▼▼▼

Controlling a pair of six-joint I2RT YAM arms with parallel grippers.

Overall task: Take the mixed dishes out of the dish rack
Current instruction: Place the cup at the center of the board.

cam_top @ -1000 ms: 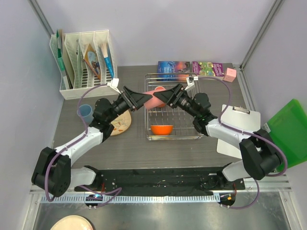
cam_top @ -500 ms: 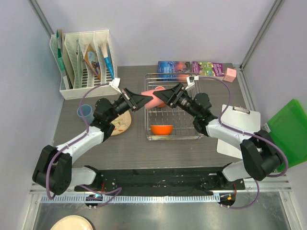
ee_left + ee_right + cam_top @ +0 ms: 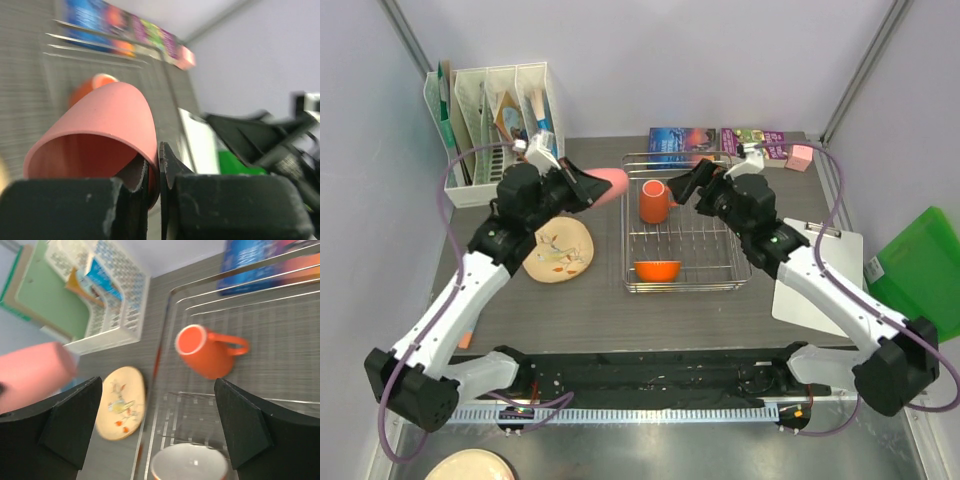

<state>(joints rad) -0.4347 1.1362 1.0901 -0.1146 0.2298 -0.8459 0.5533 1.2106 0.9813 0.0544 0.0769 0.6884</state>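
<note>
Dish rack [image 3: 692, 246], a silver wire basket, stands right of centre on the grey counter [image 3: 590, 312], with 2 of the mixed dishes inside it and 2 outside. Left end effector [image 3: 588, 188] is clamped on the pink cup [image 3: 611, 182], holding it on its side in the air just left of the rack's far left corner. The left wrist view shows the cup's wall pinched at the rim between the 2 fingers, its mouth facing the camera. Right end effector [image 3: 692, 186] hovers above the rack's far half with its fingers spread wide and nothing between them, just right of the orange handled mug [image 3: 653, 203]. Cream floral-patterned plate [image 3: 558, 252] lies flat on the counter left of the rack, apart from it. Orange bowl [image 3: 657, 270] with a white inside sits upright at the rack's near edge. The mug rests in the rack's far left part, apart from the bowl, its handle pointing right in the right wrist view. White file organiser [image 3: 500, 120] stands at the counter's far left corner, and a blue book [image 3: 682, 142] lies behind the rack.
</note>
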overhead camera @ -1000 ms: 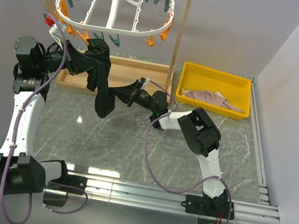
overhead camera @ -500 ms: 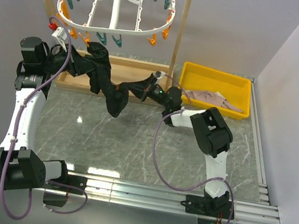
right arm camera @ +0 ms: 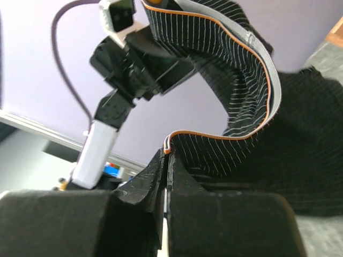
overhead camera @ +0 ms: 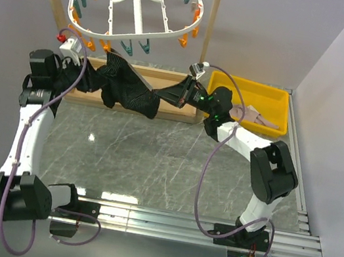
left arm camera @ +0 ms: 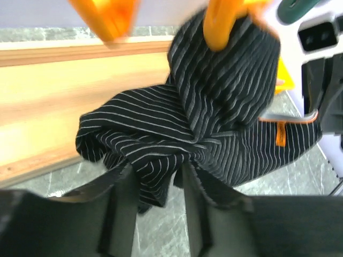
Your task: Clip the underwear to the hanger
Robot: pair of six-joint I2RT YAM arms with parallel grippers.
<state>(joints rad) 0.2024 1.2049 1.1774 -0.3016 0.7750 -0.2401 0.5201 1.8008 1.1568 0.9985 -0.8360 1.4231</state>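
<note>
The underwear (overhead camera: pixel 125 90) hung in the air just below the near rim of the hanger (overhead camera: pixel 137 12), stretched between the two arms with its long axis running side to side along that rim. The left gripper (left arm camera: pixel 155 187) was clamped on a bunched fold at the end under the hanger's left part. The right gripper (right arm camera: pixel 165 160) was pinched tight on the orange-edged waistband at the end under the hanger's right part. From the left gripper the cloth rose into a peak toward the hanger. There an orange peg (left arm camera: pixel 222 21) on the near rim sat over the top of the fabric, though the wrist view did not show whether it had bitten or only touched. The small orange tag (left arm camera: pixel 280 134) lay lower, toward the right gripper's side. The left gripper looked the nearer to the pegs, so the next move likely turned on lifting that peak straight up into a peg's mouth while the right held the span taut. The risk seemed to be the thick fold slipping out of the peg.
</note>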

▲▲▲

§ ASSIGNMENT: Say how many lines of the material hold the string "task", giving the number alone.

§ ANSWER BOX: 2